__DATA TO USE__.
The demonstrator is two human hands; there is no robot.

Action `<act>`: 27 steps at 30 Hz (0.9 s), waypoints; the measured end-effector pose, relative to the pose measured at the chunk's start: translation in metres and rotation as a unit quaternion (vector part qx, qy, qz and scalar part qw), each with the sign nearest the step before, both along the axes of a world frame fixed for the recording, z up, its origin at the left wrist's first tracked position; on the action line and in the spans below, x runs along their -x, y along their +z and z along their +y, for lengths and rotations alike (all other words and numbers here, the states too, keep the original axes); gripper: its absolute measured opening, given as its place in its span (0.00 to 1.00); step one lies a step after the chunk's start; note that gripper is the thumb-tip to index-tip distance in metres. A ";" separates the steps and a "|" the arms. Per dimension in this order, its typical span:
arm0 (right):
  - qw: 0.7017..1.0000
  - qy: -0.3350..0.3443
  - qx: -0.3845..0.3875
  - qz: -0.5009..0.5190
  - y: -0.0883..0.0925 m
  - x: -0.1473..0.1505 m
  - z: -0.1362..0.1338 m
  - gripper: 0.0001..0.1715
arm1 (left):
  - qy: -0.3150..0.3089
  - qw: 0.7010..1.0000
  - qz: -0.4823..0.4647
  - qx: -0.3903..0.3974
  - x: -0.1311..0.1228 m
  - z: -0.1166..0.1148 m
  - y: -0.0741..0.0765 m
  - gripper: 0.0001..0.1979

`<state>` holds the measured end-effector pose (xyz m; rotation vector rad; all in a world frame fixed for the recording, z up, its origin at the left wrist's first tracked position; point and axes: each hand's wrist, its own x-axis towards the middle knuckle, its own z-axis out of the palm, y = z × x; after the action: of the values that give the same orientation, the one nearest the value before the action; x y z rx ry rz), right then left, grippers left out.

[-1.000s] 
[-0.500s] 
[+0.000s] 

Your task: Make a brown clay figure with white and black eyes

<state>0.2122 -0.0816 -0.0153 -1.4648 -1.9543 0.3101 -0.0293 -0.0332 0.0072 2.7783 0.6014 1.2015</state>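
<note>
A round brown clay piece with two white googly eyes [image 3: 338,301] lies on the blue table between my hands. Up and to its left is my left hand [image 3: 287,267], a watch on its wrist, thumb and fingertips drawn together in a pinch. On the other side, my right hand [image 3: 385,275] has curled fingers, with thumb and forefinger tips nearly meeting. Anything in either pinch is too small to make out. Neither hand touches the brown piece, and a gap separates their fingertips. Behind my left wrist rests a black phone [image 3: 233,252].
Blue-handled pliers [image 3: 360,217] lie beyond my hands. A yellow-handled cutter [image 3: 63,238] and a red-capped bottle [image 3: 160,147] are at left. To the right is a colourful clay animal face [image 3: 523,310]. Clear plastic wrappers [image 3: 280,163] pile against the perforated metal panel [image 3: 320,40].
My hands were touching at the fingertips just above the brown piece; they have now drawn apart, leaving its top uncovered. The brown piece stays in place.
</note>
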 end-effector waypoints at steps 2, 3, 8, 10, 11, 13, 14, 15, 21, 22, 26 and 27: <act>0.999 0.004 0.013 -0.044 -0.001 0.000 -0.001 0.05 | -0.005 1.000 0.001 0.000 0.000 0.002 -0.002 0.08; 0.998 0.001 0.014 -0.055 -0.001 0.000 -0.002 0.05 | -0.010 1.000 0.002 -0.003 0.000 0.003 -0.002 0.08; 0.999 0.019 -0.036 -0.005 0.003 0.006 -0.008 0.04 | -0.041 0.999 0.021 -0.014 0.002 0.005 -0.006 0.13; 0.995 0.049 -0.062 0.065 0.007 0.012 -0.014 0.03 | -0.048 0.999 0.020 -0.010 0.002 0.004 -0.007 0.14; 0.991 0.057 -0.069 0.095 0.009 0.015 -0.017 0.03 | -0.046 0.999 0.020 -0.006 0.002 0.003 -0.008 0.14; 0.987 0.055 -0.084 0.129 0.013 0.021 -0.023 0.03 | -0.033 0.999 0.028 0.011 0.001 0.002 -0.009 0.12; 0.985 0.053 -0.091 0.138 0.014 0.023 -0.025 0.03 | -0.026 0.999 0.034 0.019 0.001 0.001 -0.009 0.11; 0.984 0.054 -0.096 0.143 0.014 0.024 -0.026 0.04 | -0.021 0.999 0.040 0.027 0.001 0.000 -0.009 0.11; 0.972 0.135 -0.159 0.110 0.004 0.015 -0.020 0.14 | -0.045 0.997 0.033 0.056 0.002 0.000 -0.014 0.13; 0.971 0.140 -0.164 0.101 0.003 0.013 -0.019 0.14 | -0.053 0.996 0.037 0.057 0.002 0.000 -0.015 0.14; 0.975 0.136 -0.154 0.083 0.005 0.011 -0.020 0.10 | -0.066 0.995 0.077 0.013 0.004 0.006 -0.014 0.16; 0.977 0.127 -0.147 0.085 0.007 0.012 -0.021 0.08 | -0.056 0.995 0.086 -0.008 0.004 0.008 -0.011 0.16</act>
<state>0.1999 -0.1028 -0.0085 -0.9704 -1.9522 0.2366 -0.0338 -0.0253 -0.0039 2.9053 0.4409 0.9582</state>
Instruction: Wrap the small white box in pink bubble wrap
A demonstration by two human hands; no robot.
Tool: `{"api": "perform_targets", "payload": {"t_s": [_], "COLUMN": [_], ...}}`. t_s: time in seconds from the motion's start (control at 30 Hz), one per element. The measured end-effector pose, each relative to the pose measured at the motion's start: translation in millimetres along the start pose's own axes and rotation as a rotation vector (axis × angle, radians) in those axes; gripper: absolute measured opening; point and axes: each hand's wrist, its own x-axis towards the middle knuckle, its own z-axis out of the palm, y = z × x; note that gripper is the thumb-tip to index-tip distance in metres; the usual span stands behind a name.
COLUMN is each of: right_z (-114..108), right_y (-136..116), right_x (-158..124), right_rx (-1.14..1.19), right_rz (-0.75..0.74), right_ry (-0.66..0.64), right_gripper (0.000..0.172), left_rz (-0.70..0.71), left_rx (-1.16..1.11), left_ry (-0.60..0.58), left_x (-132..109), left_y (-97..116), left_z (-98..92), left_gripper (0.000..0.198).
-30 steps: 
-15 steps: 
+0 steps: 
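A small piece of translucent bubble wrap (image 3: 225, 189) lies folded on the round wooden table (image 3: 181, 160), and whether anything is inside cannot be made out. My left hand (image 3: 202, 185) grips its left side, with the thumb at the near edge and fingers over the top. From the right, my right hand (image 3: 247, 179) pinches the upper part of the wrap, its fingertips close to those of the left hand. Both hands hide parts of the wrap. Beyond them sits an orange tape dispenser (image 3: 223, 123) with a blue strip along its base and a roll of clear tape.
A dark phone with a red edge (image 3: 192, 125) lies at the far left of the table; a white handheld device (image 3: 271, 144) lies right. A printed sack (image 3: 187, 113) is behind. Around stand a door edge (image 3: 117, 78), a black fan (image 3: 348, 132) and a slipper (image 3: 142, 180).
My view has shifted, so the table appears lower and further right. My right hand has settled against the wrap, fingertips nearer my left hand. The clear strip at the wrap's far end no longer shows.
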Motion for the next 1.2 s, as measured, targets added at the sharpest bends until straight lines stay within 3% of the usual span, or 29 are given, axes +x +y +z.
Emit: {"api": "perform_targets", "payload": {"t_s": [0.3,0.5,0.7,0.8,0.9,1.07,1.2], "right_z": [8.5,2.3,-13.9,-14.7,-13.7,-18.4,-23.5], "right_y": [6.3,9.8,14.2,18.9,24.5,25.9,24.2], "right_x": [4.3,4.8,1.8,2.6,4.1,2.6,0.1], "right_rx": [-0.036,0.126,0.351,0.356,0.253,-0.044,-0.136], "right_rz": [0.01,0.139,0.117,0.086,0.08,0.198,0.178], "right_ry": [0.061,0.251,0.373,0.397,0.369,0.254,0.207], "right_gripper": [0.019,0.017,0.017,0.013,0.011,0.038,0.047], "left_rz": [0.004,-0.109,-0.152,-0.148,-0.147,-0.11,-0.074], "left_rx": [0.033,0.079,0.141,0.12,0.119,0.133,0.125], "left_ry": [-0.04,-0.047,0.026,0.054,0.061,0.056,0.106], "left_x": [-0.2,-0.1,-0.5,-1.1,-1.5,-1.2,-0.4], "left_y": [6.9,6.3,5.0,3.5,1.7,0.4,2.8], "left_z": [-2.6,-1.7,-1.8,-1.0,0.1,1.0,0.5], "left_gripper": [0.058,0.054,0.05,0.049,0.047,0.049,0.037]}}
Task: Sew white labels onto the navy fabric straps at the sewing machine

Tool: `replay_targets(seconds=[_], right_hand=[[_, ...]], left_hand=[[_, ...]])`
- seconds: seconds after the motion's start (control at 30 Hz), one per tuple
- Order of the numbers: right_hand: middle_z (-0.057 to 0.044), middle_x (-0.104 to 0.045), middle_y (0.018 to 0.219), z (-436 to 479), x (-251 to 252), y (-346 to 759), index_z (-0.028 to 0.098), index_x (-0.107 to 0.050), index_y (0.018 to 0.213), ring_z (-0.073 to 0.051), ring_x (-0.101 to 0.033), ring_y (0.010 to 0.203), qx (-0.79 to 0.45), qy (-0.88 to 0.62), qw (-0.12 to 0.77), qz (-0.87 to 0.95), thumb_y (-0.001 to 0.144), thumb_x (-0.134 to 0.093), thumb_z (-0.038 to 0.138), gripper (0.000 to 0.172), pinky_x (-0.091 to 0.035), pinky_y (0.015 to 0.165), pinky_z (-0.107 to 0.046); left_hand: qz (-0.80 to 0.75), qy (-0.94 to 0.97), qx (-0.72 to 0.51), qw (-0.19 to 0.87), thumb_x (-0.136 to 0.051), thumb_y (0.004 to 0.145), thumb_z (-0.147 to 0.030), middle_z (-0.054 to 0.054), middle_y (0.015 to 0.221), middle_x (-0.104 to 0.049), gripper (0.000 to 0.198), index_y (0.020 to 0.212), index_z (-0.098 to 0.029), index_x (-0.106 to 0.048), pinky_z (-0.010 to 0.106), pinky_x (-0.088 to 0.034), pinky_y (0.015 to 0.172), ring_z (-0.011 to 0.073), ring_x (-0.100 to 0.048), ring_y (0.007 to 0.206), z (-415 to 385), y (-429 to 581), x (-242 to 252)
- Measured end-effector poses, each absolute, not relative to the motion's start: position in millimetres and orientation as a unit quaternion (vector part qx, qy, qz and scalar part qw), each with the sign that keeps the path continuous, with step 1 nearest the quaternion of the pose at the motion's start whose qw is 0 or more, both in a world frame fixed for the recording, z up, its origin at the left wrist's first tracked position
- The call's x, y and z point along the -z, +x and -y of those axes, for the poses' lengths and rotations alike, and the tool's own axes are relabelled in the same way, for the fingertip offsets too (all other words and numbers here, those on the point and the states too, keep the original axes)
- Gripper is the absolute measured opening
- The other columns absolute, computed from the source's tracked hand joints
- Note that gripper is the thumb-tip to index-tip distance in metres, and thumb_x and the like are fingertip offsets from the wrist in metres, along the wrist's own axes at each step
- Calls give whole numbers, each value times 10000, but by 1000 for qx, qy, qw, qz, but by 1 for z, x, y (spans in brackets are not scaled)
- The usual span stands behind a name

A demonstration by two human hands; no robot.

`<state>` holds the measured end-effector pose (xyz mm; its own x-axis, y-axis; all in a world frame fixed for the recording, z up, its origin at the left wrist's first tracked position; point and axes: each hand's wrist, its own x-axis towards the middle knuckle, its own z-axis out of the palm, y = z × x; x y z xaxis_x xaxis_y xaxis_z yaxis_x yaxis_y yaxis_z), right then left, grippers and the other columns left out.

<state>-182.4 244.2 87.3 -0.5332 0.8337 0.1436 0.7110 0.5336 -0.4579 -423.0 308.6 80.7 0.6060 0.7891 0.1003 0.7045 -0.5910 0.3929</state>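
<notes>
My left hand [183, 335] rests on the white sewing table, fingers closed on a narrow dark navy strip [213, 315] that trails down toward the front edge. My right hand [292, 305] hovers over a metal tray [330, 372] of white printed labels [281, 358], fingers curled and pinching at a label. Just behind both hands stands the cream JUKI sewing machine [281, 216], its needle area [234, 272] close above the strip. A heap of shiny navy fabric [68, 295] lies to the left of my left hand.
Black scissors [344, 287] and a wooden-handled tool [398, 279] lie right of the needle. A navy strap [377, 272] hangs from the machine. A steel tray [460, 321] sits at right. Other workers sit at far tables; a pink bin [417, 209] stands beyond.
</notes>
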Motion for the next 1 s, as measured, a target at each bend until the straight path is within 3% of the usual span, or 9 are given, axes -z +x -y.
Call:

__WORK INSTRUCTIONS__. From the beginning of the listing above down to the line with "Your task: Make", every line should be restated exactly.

__SOLUTION TO THIS PROBLEM__.
The demonstrator is two human hands; there is no robot.

Action `<act>`: 27 steps at 30 Hz (0.9 s), waypoints; the measured end-effector pose, relative to the pose measured at the chunk's start: translation in metres and rotation as a unit quaternion (vector part qx, qy, qz and scalar part qw), each with the sign nearest the step before, both along the axes of a world frame fixed for the recording, z up, its origin at the left wrist's first tracked position; on the action line and in the spans below, x runs along their -x, y along their +z and z along their +y, for lengths and rotations alike (all other words and numbers here, the states too, keep the original axes); gripper: its absolute measured opening, given as its place in its span (0.00 to 1.00); step one lies a step after the chunk's start; note that gripper is the thumb-tip to index-tip distance in metres. A ";" separates the steps and a "|" the arms. Per dimension in this order, its typical span:
arm0 (right):
  - qw: 0.7017..1.0000
  - qy: -0.3350..0.3443
  - qx: -0.3845..0.3875
  - qz: -0.5009..0.5190
  - y: -0.0883..0.0925 m
  - x: -0.1473..0.1505 m
  - z: -0.1362..0.1338 m
  - gripper: 0.0001..0.1715
arm1 (left):
  - qy: -0.3150..0.3089
  - qw: 0.7010..1.0000
  - qz: -0.4823..0.4647
  - qx: -0.3903..0.3974
  - x: -0.1311..0.1228 m
  - z: -0.1166..0.1148 m
  - y: -0.0741..0.0765 m
  - gripper: 0.0001..0.1979

`<state>` holds the measured end-effector pose (xyz m; rotation vector rad; all in a world frame fixed for the recording, z up, its origin at the left wrist's first tracked position; point and axes: each hand's wrist, its own x-axis towards the middle knuckle, its own z-axis out of the palm, y = z × x; after the action: of the values that give the same orientation, the one nearest the value before the action; x y z rx ry rz), right then left, grippers left out.

[-1.000s] 
[-0.500s] 
[+0.000s] 

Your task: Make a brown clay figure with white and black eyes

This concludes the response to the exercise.